Before bringing a habeas action in federal court, a petitioner must exhaust all state court remedies that are available for challenging his conviction, either on direct appeal or in a state post-conviction motion. 28 U.S.C. § 2254(b)(1), (c). Exhaustion requires that prisoners give the state courts a "full and fair opportunity" to resolve all federal constitutional claims by "invoking one complete round of the State's established appellate review process." O'Sullivan v. Boerckel, 526 U.S. 838, 845 (1999). To properly exhaust a federal claim, a petitioner must "fairly present" the claim in each appropriate state court, thereby affording the state courts a meaningful opportunity to "pass upon and correct alleged violations of its prisoners' federal rights." Baldwin v.
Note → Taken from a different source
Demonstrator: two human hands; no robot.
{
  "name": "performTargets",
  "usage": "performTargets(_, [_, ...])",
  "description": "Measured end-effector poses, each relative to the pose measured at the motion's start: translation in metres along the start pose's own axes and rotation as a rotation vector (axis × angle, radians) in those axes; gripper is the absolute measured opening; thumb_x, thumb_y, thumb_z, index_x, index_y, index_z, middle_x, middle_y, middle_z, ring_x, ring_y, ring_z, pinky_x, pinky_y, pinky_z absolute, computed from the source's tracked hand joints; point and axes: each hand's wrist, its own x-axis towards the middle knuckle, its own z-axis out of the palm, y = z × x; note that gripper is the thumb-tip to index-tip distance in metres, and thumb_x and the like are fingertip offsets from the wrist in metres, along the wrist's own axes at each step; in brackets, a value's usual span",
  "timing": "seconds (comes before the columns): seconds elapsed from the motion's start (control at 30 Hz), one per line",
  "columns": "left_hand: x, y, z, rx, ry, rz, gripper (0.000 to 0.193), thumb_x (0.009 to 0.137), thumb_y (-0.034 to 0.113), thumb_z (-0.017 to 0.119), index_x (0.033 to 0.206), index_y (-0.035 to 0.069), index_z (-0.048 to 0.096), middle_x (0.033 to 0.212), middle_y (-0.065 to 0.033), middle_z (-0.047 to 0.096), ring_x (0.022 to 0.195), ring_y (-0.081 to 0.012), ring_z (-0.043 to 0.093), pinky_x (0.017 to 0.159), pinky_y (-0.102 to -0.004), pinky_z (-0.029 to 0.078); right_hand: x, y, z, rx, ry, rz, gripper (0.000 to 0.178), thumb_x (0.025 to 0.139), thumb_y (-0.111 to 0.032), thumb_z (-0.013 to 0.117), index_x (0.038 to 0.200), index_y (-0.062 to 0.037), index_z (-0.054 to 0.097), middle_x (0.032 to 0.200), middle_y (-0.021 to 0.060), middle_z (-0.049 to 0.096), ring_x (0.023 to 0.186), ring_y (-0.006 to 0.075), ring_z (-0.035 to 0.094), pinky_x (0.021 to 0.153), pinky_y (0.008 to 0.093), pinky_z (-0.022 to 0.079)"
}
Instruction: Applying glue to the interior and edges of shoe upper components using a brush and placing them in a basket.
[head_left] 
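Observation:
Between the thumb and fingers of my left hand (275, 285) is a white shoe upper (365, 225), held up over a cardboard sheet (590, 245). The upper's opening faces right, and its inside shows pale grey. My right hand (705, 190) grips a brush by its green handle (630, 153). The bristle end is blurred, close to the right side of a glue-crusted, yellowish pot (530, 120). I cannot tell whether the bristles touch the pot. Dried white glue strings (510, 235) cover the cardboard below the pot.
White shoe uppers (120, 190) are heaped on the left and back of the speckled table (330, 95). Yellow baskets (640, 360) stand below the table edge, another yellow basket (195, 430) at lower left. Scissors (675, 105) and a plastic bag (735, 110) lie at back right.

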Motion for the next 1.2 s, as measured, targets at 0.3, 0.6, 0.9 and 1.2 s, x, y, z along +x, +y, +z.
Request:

Reese, 541 U.S. 27, 29 (2004) (quotation omitted).

When a petitioner fails to properly exhaust a federal claim in state court, and it is obvious that the unexhausted claim would now be procedurally barred under state law, the claim is procedurally defaulted. Bailey v. Nagle, 172 F.3d 1299, 1303 (11th Cir. 1999). Federal habeas courts are precluded from reviewing the merits of procedurally defaulted claims unless the petitioner can show either (1) cause for the failure to properly present the claim and actual prejudice from the default, or (2) that a fundamental miscarriage of justice would result if the claim were not considered. Id. at 1302, 1306. A fundamental miscarriage of justice exists "where a constitutional violation has probably resulted in the conviction of one who is actually innocent." Ward v. Hall, 592 F.3d 1144, 1157 (11th Cir. 2010). To state a credible claim of actual innocence, a petitioner must present new reliable evidence that was not presented at trial showing that "it is more likely than not that no reasonable juror would have found petitioner guilty beyond a reasonable doubt." Schlup v. Delo, 513 U.S. 298, 324 (1995).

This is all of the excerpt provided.